A massage can do wonders for a tight butt. Just sayin. Read that whichever way you like, and you’ll probably be right.
I just had one. It was awesome. The massage, that is. The tight butt? Not so much. Because, a tight butt is pretty much—how to say—a pain in the freaking ass! Not to be rude, just literal.
I want to write about my tight butt today. Why, you say?
Because writing is what I do. It’s how I get through the hard shtuffs. And few things can bring me to cry “Uncle!” more quickly than pain: Butt pain. Neck pain. Shoulder pain. Pain pain. Any pain.
I’ve seen low back pain in a number of clients and friends over the years. At its worst it makes people double over.
Me? I wasn’t doubled over, but neither was I my fold-my-legs-every-which-way self. And by yesterday this butt pain was day 5 and counting.
Dream from weeks ago: Dorothy, the Scarecrow, and a girl wake up in an apple orchard. Someone says: “You put everything into the dream and you wake up and you notice it was only a dream, and the people that were in the dream only have a vague memory of it, too.”
An ocean of sadness comes right there. By which I mean here, now.
Something about illusion. Something about innocence. Something about seeing that the Wizard you’ve been pinning your hopes on is just an old man, with eyebrows and lord-help-us-nose hairs as long as the livelong day, bent at the waist to boot, probably on account of a pain in his butt too.
You look around and see flimsy where you had thought things were strong.
And you see gone where you thought stay.
You see empty where you thought it’d be full.
You taste salt and you notice it’s streaming down your own cheeks.
You check your itty bitty nest egg and the crow has gone and robbed it.
You look around and it’s freaking dark outside.
You call out and not even your own echo comes back.
What’s a girl to do?
Cry. ✓
Cry some more. ✓
Get on her knees and pray. ✓
Make tea. ✓
Pee. ✓
Notice thoughts. ✓
Examine thoughts. ✓
Call a friend. ✓
Visit said friend. ✓
Go for a walk. ✓
A run. ✓
Or a waddle with bent waist. ✓
Start therapy. ✓
Make more tea. ✓
Pee again. ✓
Try to find the funny. ✓
Cry. ✓
Write. ?
Write! Right. Where was I?
Tight, it’s been so tight. Like tight-assed and all that comes with that. Fingers closed in grip. Calculating.
Rest? Hard to do on hyper-alert.
A dog circles and circles. Can’t lie down and get comfortable to sleep already.
In all this, I was making gift certificates for my massage therapy ittybiz, with Mother’s Day in mind. I had sent my dear dear dear friend my text so that he could use his magic formatting powers and programs to make it beeeeautiful.
He sent me back a couple versions, one of which included a picture of a beautiful young woman gazing ever so first-time-momishly at the baby she was holding ever so carefully and tentatively.
You could not squeeze more love into her arms, her hands, her gaze, you just couldn’t. If you tried it would just spill all over the floor.
The beautiful woman was my mom.
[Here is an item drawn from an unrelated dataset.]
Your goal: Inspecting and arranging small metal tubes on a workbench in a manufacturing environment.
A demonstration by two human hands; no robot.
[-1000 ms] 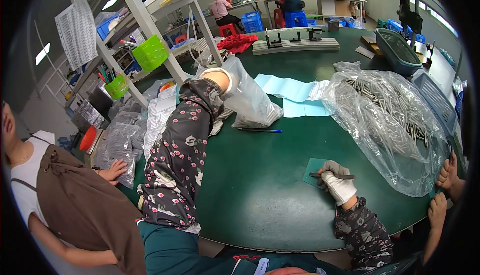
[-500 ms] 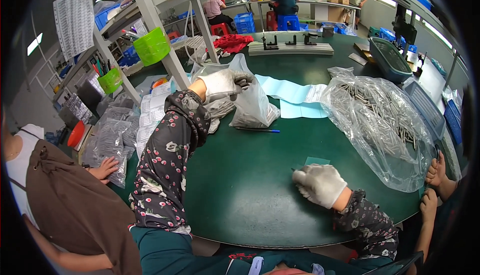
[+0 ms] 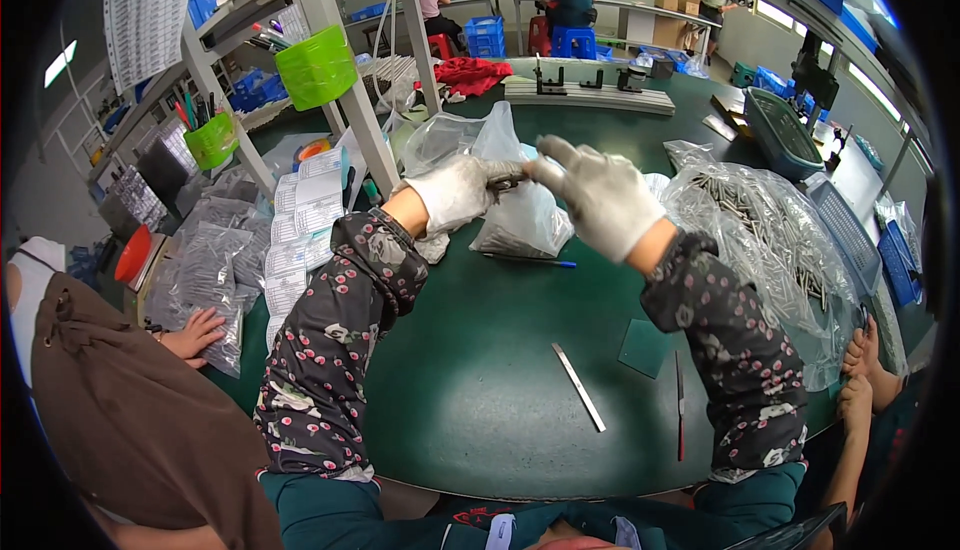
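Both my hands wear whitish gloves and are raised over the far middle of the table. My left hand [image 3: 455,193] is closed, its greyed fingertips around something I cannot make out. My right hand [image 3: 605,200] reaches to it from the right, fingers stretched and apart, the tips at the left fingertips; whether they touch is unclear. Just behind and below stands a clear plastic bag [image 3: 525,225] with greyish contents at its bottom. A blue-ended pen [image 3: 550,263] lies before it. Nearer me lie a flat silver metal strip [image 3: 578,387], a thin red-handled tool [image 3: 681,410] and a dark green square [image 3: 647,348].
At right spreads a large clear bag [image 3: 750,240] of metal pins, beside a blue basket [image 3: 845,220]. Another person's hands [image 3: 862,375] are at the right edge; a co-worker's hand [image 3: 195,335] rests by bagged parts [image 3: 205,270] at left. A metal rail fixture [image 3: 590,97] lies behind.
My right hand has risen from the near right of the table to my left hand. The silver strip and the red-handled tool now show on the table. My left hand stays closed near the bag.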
I cried because my dear-times-three-friend had, for whatever reason, dug up that picture (which I didn’t even know he had ever scanned when we were living together) and thought to use it in a gift certificate for my business on mother’s day.
I cried because it’s not true that I don’t know what it feels like to be held safely.
And I cried because careful and oh-so-tentative are not exclusive of love. At all.
And I cried because I noticed, again, that everyone and everything is always doing its very best with what it knows, with what it has, with what it believes, with what it understands. Everything including a tight butt.
After my most-wonderful-massage today I told my therapist that I felt like my tires had been balanced. Like some kind of realignment.
I should tell the Wizard to go see Lou. Or to come see me. Maybe I should give him my gift certificate.